Shadows over Innistrad comes out on Magic Online this week, and with it comes the Modern banning of Eye of Ugin and the unbanning of Ancestral Vision and Sword of the Meek. While it is incorrect to assume the non-Eye decks in the current metagame will all survive, the warped metagame of the last few months has encouraged experimentation with combos and synergies normally thought of as on the fringes of playability. Like aluminum bats to outside pitches—once people experimented, they found out something they hadn't expected—maybe a deck designed to fight the Eldrazi menace can fight the rest of the metagame. With that in mind, let's check out the last two weeks of online results.

But First, a Note about Online Results

Eye of Ugin
Magic Online is moving increasingly to a League-oriented setup. To that end, the decklists you can find posted everyday aren't from Dailies much anymore; they're just 5–0 results from Leagues. This should, over time, increase the quality of results—pulling from a particular Daily has the problem of leaving out several time zones' worth of players—but it depends on whether Leagues become the dominant play structure or whether a lot of the best players continue to play in Dailies.

With that change in data, as well as a change in this column to be every other week (though I'll always write on the week of a Pro Tour), it's time to reformat how I show the metagame.
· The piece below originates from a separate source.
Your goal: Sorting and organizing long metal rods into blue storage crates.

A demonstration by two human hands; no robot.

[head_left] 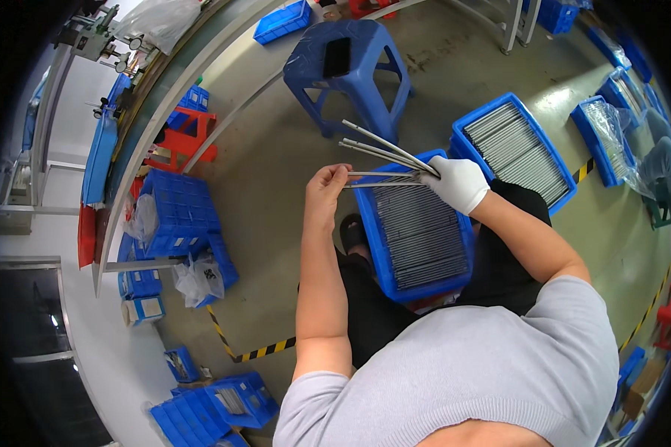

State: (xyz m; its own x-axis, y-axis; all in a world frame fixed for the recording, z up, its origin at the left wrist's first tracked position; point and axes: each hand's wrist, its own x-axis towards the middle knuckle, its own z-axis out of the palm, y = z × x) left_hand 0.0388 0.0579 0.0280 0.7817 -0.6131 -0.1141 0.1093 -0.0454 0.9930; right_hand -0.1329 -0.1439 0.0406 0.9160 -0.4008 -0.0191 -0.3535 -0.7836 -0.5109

Leagues have 5–0 decks, but they don't have winners, so there's no more bolding of winners.

For this week's results, I also took out all Eye of Ugin decks. With those gone, there were still over forty archetypes over the past two weeks that 5–0'd a League. While we can't know how viable anything will be—after all, it's not just bannings/unbannings shaking up Modern; there's a whole new set as well—we at least can see whether the popular decks are good regardless of Eldrazi matchup and whether Ancestral Vision or Sword of the Meek strategies are likely to be good against them.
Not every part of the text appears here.